Forbes columnist and former SEC investigator Edward Siedle has said that he will be conducting a new investigation into the Rhode Island state pension system, more than a year after his initial report "RI Public Pension Reform: Wall Street's License to Steal," was released in October 2013.  

"I will be investigating the [Rhode Island] pension system again," said Siedle, who said his expected time frame is to start in the beginning of 2015.  

New Look, National Recognition

"I have financial backing," said Siedle, who last time was hired by the American Federation of State, County, and Municipal Employees (AFSCME) to conduct an investigation. Siedle said he would be saying who is backing his newest investigation "when it gets closer."  
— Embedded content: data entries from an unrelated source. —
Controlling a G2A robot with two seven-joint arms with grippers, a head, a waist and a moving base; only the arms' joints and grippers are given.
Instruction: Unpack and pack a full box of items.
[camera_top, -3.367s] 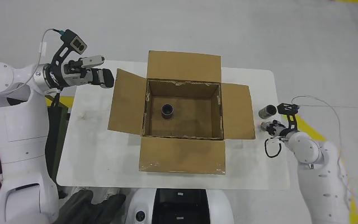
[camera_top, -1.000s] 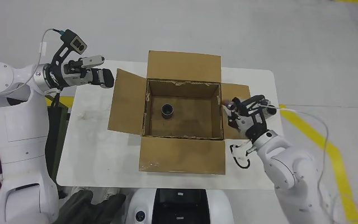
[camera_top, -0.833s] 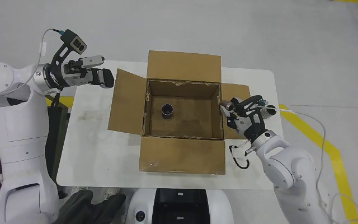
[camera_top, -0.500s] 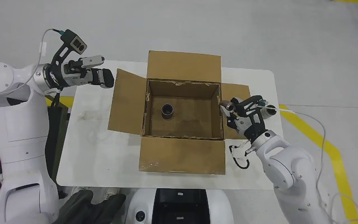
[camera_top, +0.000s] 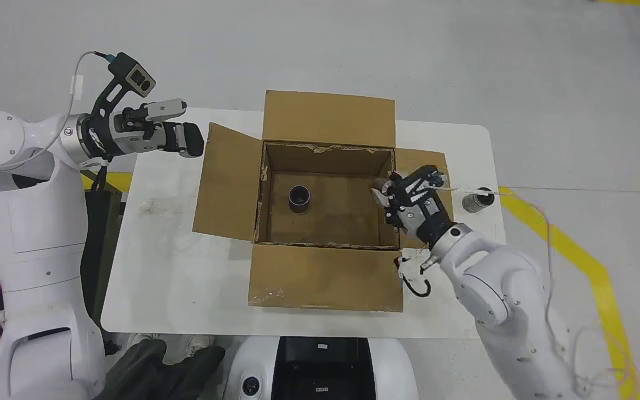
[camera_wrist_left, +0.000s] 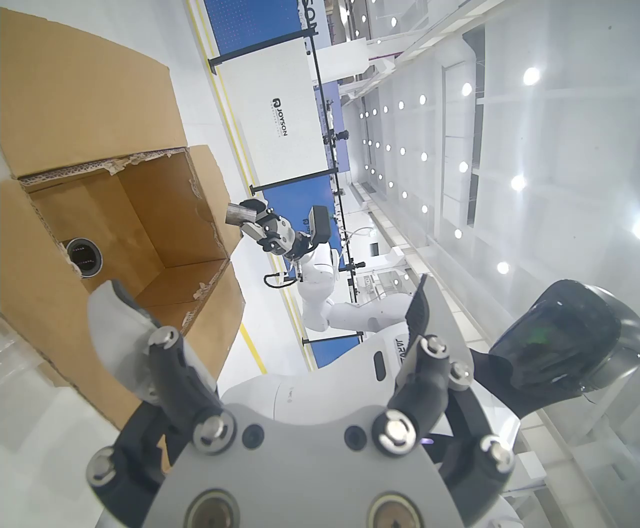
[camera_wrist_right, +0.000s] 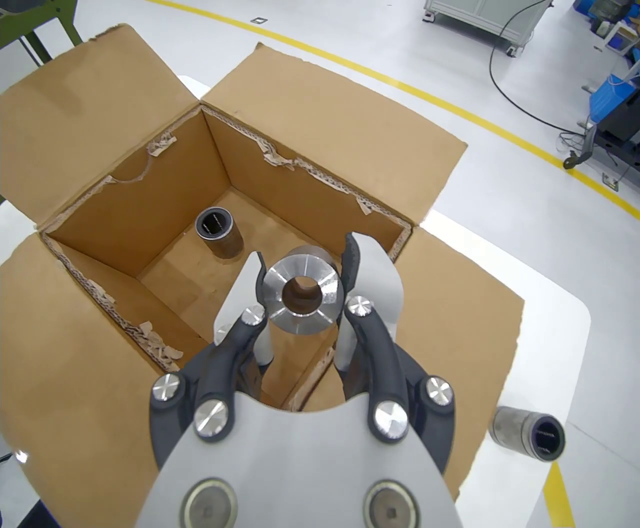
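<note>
The right gripper (camera_wrist_right: 306, 260) grips a metal tube (camera_wrist_right: 302, 300) over the box's (camera_top: 328, 118) right wall. A second tube (camera_top: 300, 198) stands inside. A third tube (camera_top: 478, 200) lies near the table's (camera_top: 160, 270) right edge. The left gripper (camera_wrist_left: 265, 305) is wide open and empty.

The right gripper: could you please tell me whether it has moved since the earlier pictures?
Yes. The right gripper, shut on a metal cylinder, has moved in over the cardboard box's right wall.
</note>
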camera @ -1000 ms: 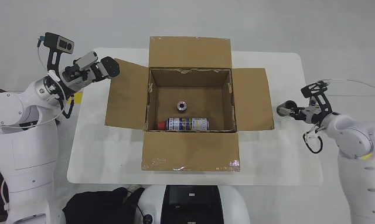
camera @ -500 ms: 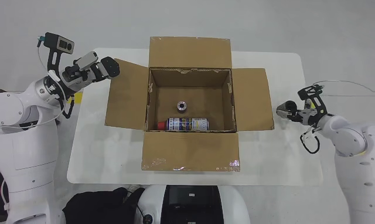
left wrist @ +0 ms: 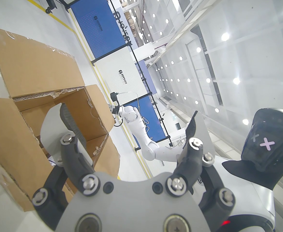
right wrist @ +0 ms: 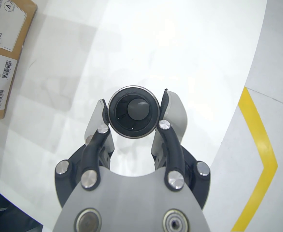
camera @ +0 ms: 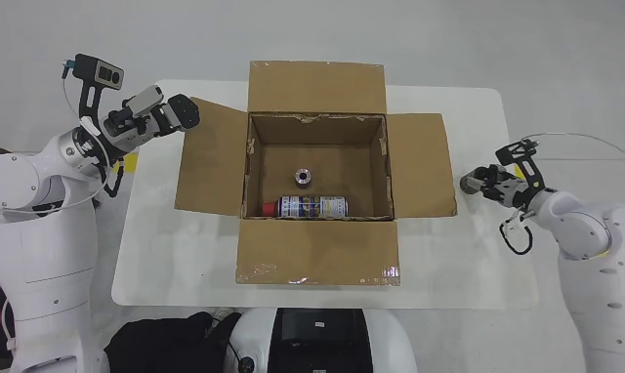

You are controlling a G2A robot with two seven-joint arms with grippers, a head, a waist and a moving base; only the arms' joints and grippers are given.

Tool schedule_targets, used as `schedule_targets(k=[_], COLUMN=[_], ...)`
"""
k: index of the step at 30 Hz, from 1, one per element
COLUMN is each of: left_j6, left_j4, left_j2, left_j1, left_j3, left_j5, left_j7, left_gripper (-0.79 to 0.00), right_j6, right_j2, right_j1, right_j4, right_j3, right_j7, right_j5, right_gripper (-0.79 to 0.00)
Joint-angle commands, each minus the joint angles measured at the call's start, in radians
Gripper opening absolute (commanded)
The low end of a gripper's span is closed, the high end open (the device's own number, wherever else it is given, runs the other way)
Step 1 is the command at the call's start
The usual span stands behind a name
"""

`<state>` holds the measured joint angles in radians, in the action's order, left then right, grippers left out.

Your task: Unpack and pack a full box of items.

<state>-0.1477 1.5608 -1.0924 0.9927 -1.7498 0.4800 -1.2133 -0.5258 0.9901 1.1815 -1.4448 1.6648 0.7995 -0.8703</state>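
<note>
Right wrist is sitting a touch nearer the cardboard box (camera: 317, 251) than a second ago; the right gripper (right wrist: 133, 98) is hanging over the white table (camera: 469, 109) just beside the right flap. Its jaws are clamping a black round part (right wrist: 133, 112) with a metal rim. The left gripper (left wrist: 129, 112) is holding unchanged off the left flap, jaws standing wide apart, gripping nothing. Inside the box, a spray can (camera: 311, 206) is lying on its side along the near wall; a small metal ring (camera: 304, 176) is resting mid-floor.
</note>
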Motion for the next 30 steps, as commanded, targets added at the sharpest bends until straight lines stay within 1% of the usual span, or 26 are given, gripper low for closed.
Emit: schedule_targets(k=[1, 2, 8, 15, 21, 26, 30], left_j6=[0.000, 0.000, 0.000, 0.000, 0.000, 0.000, 0.000], left_j4=[0.000, 0.000, 0.000, 0.000, 0.000, 0.000, 0.000], left_j2=[0.000, 0.000, 0.000, 0.000, 0.000, 0.000, 0.000], left_j1=[0.000, 0.000, 0.000, 0.000, 0.000, 0.000, 0.000], left_j3=[0.000, 0.000, 0.000, 0.000, 0.000, 0.000, 0.000], left_j5=[0.000, 0.000, 0.000, 0.000, 0.000, 0.000, 0.000], left_j7=[0.000, 0.000, 0.000, 0.000, 0.000, 0.000, 0.000], left_gripper=[0.000, 0.000, 0.000, 0.000, 0.000, 0.000, 0.000], right_j6=[0.002, 0.003, -0.011, -0.005, 0.001, 0.004, -0.015], right_j2=[-0.002, -0.003, -0.014, -0.028, -0.035, -0.039, -0.043], right_j1=[0.000, 0.002, 0.037, 0.121, 0.167, 0.180, 0.170], right_j4=[-0.003, -0.007, -0.074, -0.233, -0.346, -0.442, -0.515], right_j3=[-0.001, 0.001, 0.044, 0.139, 0.193, 0.220, 0.218], right_j7=[-0.003, -0.004, -0.005, -0.011, -0.034, -0.064, -0.078], right_j5=[0.003, 0.005, 0.020, 0.038, 0.053, 0.061, 0.071], right_gripper=[-0.754, -0.785, -0.785, -0.785, -0.785, -0.785, -0.785])
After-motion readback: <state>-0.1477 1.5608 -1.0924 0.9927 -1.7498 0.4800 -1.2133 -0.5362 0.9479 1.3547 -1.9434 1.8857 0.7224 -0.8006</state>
Siedle made note of the fact that Rhode Island's hedge fund investment with Mason Capital made 1% in returns this year.

"The money managers got more money than the state did," said Siedle, who said that Mason's "standard fee schedule" was two percent.  "They get at least one and a half," added Siedle.  "They're just one of the worst, but this whole hedge fund strategy is a failed experiment.  I tweeted recently, "The one percenters made Rhode Island...one percent!"

Siedle added that he has just been named by Institutional Investor one of the forty most influential pension people in America.  "After I hammered them for giving Raimondo an award," noted Siedle.  

Read Siedle's First Investigation Findings HERE

 

Related Slideshow: RI Public Pension Reform: Wall Street’s License To Steal

See the key findings from Forbes' columnist Edward Siedle, who unveiled his investigative report into the RI pension system, "License to Steal," in October 2013.  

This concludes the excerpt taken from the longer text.